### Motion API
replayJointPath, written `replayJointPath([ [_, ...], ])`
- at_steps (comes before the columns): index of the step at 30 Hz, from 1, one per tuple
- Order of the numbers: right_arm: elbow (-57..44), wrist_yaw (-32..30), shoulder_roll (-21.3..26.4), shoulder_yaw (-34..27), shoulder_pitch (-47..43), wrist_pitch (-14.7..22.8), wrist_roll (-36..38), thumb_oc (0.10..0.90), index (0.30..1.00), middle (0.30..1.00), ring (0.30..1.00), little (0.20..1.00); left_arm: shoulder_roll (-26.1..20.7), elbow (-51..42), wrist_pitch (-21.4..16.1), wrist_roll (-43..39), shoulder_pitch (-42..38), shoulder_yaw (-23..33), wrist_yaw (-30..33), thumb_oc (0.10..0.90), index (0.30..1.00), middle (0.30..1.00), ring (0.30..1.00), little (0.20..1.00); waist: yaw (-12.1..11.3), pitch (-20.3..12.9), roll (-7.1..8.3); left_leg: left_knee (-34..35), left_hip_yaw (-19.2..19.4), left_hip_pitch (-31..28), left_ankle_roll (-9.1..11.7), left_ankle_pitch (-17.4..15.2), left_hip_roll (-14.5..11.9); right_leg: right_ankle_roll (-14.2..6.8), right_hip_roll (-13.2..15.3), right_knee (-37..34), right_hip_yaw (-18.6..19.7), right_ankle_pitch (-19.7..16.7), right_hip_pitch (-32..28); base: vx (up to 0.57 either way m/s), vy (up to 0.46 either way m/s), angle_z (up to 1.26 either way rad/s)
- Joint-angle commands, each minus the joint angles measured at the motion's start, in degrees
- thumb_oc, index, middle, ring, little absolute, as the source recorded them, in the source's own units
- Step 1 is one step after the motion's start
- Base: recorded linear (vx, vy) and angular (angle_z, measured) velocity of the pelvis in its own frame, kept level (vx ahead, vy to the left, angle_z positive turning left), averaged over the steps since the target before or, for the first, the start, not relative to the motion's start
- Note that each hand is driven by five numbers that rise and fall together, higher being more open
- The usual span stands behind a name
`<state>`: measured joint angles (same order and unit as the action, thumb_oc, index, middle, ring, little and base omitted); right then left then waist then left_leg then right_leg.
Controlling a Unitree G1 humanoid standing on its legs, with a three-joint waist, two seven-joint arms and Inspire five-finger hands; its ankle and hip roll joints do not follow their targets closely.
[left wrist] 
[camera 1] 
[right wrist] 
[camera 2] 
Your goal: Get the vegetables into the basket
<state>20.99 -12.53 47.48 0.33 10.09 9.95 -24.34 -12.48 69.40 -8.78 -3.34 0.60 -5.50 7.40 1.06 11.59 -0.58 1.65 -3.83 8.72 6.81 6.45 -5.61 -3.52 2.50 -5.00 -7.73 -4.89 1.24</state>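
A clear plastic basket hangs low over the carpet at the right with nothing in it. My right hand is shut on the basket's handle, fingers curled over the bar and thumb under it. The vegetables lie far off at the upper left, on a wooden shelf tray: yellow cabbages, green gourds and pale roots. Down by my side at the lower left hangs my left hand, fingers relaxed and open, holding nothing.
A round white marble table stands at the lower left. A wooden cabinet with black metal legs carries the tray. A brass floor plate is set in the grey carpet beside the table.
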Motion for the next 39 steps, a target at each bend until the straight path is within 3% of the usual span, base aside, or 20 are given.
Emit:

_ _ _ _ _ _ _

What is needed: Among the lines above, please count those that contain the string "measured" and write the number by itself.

Result of the exercise: 3